- Born: December 1, 1899 South Bend, Indiana, US
- Died: June 12, 1930 (aged 30) South Bend, Indiana, US
- Education: University of Notre Dame

= Maxine E. Ryer Miller =

First woman to study law at the University of Notre Dame and gain admission to the bar

Maxine Evelyn Ryer (December 1, 1899 - June 12, 1930) was the first woman to study law at the University of Notre Dame and the first woman to practice law in St. Joseph County, Indiana.

== Early life ==
M.E. Ryer was born in South Bend, Indiana on December 1, 1899, to Lester F. Ryer and Violet Pearl (Hartman) Ryer. She had one sibling, Bernice Ryer Collmer. Throughout her life she was referred to alternately as “Maxine” and “Evelyn.”

Ryer graduated from South Bend High School in 1916, where she was active in dramatic arts and performed in the initial play given at “the first Little Theater ever opened by a high school in America.” She subsequently attended Nazareth Academy in Kalamazoo, Michigan to study violin and drama. By 1920 she was offering violin lessons to pupils in South Bend.

== Law studies and bar admission ==
Ryer enrolled in 1921 as the first female law student at the University of Notre Dame. She also began serving as a clerk in the law office of former South Bend City Attorney Frank H. Dunnahoo.
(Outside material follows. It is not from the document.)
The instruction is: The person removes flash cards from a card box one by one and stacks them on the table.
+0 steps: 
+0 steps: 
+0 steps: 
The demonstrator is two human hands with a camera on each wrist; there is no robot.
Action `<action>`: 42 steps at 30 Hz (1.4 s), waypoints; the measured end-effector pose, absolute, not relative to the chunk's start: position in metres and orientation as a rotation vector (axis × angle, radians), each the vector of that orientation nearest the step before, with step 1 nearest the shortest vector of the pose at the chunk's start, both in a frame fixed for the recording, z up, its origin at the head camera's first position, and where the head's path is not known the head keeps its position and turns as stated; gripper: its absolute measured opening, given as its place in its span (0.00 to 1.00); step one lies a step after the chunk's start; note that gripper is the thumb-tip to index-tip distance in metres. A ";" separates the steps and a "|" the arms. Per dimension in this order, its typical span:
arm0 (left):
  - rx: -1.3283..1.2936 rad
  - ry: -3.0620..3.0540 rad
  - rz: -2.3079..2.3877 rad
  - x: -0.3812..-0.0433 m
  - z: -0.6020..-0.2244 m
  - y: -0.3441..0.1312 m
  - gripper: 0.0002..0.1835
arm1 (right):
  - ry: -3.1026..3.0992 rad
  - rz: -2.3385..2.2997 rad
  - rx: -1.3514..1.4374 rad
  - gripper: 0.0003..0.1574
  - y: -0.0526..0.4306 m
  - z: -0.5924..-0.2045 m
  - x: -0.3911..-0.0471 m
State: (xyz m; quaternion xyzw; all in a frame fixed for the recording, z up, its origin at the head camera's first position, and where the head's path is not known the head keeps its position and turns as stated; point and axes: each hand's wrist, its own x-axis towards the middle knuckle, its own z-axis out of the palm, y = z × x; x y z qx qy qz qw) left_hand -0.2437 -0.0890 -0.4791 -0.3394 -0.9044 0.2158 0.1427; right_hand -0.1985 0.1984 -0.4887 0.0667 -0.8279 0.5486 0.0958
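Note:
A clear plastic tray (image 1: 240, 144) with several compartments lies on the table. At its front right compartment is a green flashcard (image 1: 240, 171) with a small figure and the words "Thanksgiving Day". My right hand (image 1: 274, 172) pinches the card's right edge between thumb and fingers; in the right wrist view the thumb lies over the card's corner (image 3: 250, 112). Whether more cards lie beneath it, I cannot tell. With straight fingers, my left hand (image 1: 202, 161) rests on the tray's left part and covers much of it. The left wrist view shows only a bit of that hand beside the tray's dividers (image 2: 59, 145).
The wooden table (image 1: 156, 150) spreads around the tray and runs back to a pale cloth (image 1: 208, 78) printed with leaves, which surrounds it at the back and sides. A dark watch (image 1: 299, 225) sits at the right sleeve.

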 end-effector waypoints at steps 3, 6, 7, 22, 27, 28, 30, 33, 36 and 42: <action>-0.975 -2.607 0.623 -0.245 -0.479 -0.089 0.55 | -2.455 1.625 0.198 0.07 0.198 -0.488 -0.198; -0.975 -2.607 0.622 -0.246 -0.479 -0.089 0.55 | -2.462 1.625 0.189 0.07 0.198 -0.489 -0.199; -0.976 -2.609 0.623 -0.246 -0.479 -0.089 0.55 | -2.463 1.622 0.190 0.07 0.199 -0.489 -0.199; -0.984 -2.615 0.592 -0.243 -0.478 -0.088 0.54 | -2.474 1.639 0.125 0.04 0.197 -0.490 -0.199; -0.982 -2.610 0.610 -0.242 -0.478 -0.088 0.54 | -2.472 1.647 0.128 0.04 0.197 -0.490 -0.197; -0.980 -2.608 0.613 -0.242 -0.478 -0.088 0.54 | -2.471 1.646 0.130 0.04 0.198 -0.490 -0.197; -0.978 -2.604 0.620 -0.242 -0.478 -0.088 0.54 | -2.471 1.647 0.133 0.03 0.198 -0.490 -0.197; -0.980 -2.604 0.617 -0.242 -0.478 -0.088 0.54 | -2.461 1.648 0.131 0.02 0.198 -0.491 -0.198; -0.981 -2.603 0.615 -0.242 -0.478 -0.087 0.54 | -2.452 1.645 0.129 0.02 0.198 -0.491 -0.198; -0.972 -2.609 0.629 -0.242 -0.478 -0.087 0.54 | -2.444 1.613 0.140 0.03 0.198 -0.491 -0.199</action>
On September 12, 1922, Ryer passed an examination and became the first woman admitted to the St. Joseph County (Indiana) bar for active practice in court. Bar examinations in Indiana were conducted on a local, rather than state-wide, basis until 1931. Three women had previously been admitted to the local bar, but did not practice law. In April 1923 she was admitted to practice before the federal courts and Supreme Court of the State of Indiana. She is not included in the Student Directory at Notre Dame in 1922–23 and does not appear to have received a degree from the university.

== Personal life and death ==
Ryer married Everett Miller in St. Joseph, Berrien County, Michigan on May 25, 1925. She died on June 12, 1930, in South Bend, Indiana, of heart disease. She did not have any children.